(Dataset records)
──────

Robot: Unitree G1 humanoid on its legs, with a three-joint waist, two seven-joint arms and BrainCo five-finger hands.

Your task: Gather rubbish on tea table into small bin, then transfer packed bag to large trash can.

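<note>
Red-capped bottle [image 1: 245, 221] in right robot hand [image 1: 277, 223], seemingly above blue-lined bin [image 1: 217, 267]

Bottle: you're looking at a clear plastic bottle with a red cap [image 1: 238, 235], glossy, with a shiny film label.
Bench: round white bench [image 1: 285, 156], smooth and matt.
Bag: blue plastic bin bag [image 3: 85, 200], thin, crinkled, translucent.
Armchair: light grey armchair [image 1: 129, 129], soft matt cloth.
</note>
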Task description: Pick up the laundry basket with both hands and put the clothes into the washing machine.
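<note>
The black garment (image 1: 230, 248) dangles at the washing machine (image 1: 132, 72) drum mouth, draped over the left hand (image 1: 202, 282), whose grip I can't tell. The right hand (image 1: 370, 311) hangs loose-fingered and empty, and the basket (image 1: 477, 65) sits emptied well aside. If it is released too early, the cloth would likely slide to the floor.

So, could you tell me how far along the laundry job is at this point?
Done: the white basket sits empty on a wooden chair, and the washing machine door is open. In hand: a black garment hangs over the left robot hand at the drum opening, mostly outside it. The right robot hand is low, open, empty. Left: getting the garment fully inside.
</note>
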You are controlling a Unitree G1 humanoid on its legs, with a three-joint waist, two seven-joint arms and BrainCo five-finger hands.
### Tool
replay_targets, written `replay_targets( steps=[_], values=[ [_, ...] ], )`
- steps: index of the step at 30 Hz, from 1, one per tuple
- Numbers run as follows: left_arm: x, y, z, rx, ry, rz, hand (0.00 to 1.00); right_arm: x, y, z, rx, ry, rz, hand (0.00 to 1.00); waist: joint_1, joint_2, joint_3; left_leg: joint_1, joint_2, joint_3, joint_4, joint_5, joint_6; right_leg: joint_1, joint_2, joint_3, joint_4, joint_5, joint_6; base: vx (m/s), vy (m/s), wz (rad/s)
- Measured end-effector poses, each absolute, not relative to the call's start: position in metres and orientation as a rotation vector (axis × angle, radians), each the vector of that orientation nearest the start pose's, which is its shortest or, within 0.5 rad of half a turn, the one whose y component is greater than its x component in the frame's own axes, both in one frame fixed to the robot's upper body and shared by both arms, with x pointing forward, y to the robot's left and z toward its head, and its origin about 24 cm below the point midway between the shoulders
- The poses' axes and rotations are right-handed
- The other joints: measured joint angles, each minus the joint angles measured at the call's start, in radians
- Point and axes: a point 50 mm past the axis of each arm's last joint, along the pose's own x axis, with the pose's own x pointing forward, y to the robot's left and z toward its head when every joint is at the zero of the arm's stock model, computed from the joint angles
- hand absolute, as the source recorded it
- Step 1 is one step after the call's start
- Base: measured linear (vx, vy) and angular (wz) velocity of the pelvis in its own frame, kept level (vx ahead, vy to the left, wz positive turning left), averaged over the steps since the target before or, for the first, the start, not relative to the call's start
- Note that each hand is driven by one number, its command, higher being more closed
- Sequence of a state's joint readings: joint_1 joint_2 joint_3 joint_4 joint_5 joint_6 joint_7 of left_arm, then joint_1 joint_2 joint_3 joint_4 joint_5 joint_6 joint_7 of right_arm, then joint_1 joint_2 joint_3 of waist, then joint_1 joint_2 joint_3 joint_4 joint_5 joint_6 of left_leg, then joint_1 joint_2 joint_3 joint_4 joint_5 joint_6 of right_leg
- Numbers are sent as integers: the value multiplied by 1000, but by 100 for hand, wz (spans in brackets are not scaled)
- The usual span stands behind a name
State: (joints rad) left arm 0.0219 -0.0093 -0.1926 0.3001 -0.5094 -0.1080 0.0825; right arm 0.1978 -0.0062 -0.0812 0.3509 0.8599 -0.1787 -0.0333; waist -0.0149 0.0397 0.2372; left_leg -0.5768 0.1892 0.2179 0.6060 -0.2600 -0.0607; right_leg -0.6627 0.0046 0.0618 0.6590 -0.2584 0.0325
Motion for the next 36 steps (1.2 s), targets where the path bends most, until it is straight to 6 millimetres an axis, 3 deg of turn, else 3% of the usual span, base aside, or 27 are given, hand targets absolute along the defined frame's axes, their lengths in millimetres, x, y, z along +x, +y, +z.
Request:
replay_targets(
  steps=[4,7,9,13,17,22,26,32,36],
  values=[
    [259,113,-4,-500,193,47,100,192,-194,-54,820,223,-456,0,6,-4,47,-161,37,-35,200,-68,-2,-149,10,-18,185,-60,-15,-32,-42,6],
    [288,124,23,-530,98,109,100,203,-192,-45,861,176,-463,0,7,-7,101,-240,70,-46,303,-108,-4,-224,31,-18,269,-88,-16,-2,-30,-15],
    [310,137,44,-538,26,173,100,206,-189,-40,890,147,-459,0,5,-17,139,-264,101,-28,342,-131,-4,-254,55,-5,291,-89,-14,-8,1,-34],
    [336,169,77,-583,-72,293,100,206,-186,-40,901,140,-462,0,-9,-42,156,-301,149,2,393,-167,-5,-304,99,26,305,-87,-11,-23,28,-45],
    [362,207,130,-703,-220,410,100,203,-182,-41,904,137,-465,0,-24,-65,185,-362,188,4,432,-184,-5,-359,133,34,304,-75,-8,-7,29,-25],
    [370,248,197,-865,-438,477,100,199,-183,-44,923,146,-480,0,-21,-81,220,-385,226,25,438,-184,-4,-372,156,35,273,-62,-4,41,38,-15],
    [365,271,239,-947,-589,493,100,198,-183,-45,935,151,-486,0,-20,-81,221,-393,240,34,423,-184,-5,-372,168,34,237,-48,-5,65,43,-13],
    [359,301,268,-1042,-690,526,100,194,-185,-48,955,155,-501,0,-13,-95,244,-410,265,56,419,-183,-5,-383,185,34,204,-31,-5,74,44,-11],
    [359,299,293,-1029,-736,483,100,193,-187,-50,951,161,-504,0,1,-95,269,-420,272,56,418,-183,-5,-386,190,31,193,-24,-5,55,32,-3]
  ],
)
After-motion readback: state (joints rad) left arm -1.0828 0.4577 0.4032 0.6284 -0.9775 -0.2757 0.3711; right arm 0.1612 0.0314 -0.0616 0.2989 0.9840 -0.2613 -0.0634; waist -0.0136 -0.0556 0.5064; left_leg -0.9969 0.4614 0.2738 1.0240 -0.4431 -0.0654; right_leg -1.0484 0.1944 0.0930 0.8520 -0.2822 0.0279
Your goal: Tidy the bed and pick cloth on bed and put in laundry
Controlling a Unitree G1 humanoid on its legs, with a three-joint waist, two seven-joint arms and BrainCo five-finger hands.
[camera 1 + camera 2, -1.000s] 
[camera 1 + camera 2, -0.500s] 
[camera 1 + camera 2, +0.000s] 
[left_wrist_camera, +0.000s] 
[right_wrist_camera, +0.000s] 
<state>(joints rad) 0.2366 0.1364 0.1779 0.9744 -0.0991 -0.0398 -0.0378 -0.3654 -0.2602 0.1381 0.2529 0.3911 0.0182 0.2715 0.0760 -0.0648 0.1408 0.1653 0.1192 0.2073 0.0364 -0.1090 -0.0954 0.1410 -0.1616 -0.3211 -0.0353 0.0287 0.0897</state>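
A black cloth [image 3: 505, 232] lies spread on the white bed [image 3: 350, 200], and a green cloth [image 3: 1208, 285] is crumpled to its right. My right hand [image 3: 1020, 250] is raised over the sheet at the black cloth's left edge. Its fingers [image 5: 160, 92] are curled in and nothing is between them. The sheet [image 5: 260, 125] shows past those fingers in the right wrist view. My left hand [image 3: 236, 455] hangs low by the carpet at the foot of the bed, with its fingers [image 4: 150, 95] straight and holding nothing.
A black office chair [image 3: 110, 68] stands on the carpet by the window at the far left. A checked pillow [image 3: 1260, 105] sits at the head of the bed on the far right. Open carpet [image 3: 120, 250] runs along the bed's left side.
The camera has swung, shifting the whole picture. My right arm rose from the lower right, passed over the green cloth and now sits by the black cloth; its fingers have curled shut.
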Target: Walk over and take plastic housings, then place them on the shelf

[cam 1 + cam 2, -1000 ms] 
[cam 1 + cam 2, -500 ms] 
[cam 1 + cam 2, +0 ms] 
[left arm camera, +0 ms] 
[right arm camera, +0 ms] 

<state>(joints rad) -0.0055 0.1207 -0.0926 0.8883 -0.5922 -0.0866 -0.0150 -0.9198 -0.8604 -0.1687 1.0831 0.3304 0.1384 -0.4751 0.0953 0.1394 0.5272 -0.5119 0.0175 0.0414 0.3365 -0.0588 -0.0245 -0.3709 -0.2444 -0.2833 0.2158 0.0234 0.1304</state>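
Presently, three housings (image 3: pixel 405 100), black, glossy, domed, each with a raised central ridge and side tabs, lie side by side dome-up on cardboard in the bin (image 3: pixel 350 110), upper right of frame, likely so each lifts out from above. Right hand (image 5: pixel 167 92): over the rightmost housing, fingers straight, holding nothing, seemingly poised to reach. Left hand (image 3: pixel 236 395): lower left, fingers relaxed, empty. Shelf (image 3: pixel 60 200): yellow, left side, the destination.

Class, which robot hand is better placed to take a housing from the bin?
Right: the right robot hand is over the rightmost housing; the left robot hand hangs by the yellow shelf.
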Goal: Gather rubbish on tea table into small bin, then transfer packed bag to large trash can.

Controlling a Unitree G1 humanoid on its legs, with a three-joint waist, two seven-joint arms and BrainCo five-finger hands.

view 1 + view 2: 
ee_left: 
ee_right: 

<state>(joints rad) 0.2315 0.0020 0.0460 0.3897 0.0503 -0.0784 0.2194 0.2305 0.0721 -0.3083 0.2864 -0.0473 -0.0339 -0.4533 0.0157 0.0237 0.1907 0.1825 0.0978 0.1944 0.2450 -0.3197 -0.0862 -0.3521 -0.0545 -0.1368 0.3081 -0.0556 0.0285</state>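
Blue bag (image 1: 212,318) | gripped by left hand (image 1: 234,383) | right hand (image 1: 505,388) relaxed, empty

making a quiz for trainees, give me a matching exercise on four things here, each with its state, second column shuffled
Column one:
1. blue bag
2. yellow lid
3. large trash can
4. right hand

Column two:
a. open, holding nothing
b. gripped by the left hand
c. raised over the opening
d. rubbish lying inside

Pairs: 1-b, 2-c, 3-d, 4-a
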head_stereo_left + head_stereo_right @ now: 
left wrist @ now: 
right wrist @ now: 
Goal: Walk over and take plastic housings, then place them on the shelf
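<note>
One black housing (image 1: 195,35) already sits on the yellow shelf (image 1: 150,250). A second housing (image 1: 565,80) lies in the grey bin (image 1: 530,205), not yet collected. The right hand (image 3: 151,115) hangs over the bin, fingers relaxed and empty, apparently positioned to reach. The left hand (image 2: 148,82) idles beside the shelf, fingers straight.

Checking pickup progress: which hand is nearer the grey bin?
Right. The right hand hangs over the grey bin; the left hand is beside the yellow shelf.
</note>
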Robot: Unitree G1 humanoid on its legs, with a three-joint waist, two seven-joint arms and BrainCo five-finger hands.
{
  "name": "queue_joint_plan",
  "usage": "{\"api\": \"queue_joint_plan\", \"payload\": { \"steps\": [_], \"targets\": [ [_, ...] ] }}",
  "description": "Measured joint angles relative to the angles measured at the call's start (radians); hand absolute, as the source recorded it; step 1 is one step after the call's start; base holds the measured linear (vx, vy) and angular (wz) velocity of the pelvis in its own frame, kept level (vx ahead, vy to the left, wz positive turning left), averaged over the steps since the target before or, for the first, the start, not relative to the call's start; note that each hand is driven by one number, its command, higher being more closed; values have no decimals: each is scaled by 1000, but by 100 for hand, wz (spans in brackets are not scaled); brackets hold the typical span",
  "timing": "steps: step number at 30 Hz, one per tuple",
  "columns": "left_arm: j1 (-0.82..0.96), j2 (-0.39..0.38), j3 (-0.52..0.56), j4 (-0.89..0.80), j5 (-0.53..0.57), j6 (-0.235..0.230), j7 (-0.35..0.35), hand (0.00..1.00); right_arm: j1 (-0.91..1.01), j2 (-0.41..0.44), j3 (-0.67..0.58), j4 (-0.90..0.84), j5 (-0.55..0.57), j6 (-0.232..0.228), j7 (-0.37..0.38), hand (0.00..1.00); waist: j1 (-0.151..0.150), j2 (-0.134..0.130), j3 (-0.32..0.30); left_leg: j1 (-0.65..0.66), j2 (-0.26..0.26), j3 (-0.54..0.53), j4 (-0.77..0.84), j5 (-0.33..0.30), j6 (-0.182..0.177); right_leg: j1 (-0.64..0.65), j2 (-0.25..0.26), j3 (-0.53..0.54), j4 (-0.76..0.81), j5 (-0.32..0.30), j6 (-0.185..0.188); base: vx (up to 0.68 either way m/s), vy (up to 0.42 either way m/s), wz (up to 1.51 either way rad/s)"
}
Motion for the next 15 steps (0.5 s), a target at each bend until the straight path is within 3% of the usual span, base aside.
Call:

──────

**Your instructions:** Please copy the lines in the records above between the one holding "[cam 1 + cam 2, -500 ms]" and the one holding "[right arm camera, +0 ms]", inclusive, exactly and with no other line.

**Exercise response:**
[cam 1 + cam 2, -500 ms] 
[cam 1 + cam 2, +0 ms] 
[left arm camera, +0 ms] 
[right arm camera, +0 ms] 

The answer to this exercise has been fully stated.